The Brexit vote, like most elections, posed a paradox. Those who have to live the longest with the decision's ramifications are also the ones least likely to vote. There is almost always a mismatch between having stakes in an election and actually participating in it. YouGov, a British polling service, posted a widely shared chart showing that British voters ages 18 to 24 would, on average, "live with" the Brexit decision for 69 years, as opposed to 16 years for voters older than 65.
With a Brexit, those ramifications include diminished possibilities of studying in, working in and perhaps even traveling to the rest of Europe as the processes for doing so become more complicated and costly with Britain extracting itself from the European Union.
A full three-quarters of British youths (ages 18-24) voted to remain in the E.U. Almost two-thirds of the next-youngest category (25-34) did, as well.
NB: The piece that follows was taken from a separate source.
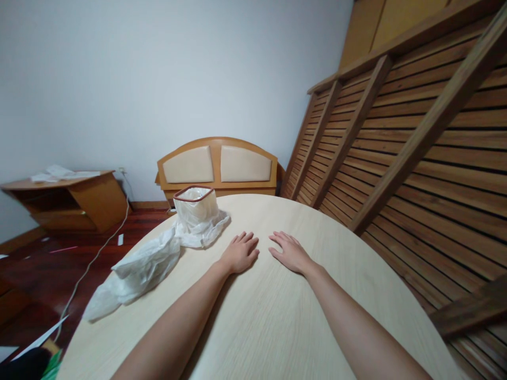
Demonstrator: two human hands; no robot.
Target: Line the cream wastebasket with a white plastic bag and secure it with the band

Given that a large proportion of British youths are concentrated in cities, where they study or have entry-level jobs, young people represented one major factor in cities being centers of the "remain" camp. Meanwhile, 60 percent of senior citizens voted to leave the E.U.
After the Brexit vote's results came in, and it became clear that not only had the "leave" camp won but that the decision would probably be irreversible, many young people took to social media to rage. Others found platforms in major newspapers, which solicited furious articles claiming betrayal by an older generation deemed isolationist, bitter and short-sighted. Examples of those posts and articles can be found here, here, here and here.
But here's the paradox: So few of these young people voted, relatively speaking.
Polling and survey data indicate that young people voted in far fewer numbers than even senior citizens and that areas with the highest youth populations also had the lowest turnout. Many online commenters have scoffed at the outpouring of youth anger, pointing out that in a democracy, those who turn out in larger numbers carry the day.
Low youth turnout in elections is a problem that plagues all of the world's democracies. In the United States, youth turnout was at its all-time low in the 2014 congressional elections, at 19.9 percent of 18- to 29-year-olds. In the United States and elsewhere, young voters tend to lean more to the left, politically speaking, and failure to mobilize them has been a persistent bane of progressive politics. From 1972, when 18-year-olds in the United States were bestowed the right to vote, until 2012, 18- to 29-year-olds exercised that right at rates 15 percent to 20 percent lower than those older than 30.